Columns & Editorials

Get Your Mind Right: The Best Verse Ever #2

July 28th, 2008 | Author: Brian Sims

"That's why shorties hollering "where the ballas' at?/ Drug dealer buy Jordans, crackhead buy crack/ And a white man get paid off of all of that…" But it doesn’t stop there, because the same psychological mechanism that exploits minorities works on women! Kanye uses cliché to highlight racism’s distant cousin, sexism and its relevance to this discussion. Women (still) earn approximately 75 cents for every dollar earned by men. Subjugated and relegated to second class status for centuries, European women have long been pressured to cling to symbols of masculine wealth as an avenue to financial and social liberation. Indeed, “strong enough for a man; made for a woman” still resonates. Contemporary young black women navigating this neo-American landscape personify such age-old tendencies in a phenomenon we call gold digging. Kanye identifies with (or at least understands) the complex implications of having to look to men for economic security. Note for example, how on "Gold Digger" [click to read] the first single off of Late Registration [click to read], he says: “Now I ain't saying you a gold digger; you got needs.” Ultimately though, the indictment is still on capitalism, because to equate capital with freedom is a farce no matter whether you’re talking race, gender, or Jordan.

"But I ain't even gon' act holier than thou/ 'Cause fuck it, I went to Jacob with 25 thou/ Before I had a house and I'd do it again/ 'Cause I wanna be on 106 & Park pushing a Benz"… In a rare glimpse of vulnerability and transparency, Kanye admits that, for all his social criticism related to capitalism, he’s also a willing participant and therefore helping to perpetuate the very system he rails against.
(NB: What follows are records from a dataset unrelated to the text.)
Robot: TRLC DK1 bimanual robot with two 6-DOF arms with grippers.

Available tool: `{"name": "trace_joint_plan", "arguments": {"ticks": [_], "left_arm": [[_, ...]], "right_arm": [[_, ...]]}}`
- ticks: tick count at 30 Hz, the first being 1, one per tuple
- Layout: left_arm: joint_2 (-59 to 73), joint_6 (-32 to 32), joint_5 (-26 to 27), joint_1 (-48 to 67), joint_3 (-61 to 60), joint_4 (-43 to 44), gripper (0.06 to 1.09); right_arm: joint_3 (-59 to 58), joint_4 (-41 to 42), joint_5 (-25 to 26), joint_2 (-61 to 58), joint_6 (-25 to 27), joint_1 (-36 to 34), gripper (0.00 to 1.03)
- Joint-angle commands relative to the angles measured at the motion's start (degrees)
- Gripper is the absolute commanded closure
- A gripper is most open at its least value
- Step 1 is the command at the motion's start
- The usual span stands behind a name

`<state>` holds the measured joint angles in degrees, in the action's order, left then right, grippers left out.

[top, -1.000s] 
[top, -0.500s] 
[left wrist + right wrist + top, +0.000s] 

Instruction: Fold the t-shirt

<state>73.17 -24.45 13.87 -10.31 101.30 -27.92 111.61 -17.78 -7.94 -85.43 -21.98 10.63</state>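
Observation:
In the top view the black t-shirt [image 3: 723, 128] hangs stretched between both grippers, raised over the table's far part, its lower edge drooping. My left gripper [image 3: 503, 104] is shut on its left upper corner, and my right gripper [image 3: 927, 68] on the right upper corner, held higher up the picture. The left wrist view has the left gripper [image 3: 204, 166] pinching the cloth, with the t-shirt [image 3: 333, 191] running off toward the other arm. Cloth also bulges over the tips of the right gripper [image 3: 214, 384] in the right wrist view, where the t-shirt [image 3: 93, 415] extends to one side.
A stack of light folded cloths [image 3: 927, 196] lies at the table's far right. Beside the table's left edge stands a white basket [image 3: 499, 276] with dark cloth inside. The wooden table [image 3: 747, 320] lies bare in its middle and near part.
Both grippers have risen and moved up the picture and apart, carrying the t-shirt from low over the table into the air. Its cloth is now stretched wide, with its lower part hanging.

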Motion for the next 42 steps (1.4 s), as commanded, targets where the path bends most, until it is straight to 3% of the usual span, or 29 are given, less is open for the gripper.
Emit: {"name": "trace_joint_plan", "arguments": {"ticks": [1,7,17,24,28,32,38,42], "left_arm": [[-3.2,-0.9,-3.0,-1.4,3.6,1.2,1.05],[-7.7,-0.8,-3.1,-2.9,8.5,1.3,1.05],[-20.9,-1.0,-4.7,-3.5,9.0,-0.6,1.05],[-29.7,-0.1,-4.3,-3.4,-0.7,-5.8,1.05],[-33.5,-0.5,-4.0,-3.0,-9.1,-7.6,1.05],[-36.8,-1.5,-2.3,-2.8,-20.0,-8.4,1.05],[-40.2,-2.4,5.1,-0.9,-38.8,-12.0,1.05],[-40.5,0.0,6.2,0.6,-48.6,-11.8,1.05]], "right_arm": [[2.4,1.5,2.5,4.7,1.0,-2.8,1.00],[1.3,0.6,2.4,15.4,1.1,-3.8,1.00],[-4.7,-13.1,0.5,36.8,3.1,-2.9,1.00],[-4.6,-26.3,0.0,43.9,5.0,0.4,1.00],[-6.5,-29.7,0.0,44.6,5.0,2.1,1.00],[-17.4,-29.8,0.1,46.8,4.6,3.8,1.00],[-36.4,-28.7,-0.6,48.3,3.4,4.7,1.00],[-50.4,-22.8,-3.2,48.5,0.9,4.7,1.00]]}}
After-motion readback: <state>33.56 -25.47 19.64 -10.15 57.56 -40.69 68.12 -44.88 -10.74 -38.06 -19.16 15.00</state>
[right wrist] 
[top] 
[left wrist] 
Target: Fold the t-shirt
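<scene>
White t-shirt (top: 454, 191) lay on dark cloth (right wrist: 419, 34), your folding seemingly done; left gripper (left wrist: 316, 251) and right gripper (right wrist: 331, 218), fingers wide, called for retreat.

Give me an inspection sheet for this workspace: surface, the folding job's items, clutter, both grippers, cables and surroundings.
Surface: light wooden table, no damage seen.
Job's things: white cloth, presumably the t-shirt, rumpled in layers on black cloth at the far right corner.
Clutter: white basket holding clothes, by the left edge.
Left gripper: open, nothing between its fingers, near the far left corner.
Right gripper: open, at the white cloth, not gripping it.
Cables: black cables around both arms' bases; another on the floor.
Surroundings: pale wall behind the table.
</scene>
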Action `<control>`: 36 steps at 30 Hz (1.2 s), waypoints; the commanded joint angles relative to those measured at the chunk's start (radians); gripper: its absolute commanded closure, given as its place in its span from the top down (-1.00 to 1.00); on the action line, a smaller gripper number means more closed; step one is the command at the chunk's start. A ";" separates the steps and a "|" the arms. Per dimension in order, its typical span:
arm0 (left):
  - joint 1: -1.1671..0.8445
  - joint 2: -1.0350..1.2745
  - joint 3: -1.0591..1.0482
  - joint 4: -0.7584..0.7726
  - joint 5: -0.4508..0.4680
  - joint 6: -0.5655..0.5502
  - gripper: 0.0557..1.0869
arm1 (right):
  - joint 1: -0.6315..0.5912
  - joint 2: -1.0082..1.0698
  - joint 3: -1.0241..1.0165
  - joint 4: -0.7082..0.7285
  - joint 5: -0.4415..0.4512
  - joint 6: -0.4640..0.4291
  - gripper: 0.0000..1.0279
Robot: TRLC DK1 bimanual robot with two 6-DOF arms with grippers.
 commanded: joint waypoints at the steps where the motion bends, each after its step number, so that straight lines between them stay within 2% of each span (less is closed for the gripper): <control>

Anyone, myself included, can be critical. But to realize and acknowledge one’s own culpability in the grand scheme of things is not only commendable, but a necessary first step in effecting change. Said another way, it’s art.

"I wanna act ballerific like it's all terrific/ I got a couple past due bills, I won't get specific/ I got a problem with spending before I get it/ We all self-conscious I'm just the first to admit it." When we consider what is currently happening with the credit crunch and sub-prime mortgage crisis, this bar from 2004 seems absolutely prophetic. Millions of dollars have been lost, hundreds of thousands of people have lost their homes through foreclosure, and even the most optimistic experts are saying that things are looking grim. Fact is, the American Dream is largely built on the “buy now, pay later” model that allows us to drive cars, own homes, and watch televisions that take us years to pay for. When a platinum selling producer and rap star tells us that he’s got a problem with spending, we should listen. We should listen because Kanye’s point is that it is not only the poor and disenfranchised that suffer under the system- everyone does. On the verse prior to this one (cheating I know…bear with me) he says: "It seems we living the American dream/ But the people highest up got the lowest self esteem/ The prettiest people do the ugliest things/ On the road to riches and diamond rings."

This, I believe, is where it ultimately "All Falls Down." Like Wu-Tang’s "C.R.E.A.M." [click to read], Biggie’s "Things Done Changed," and 50 million dead prez songs before it, this verse captures the irony in how the pursuit of meaningless things in the name of success becomes the very device that prevents us from achieving true freedom and dignity. It also begs the question: Where do we turn once we realize that those we emulate are not only fucked up, they are also just like us?


1U.S. Census Bureau. 2000 Census of Population and Housing.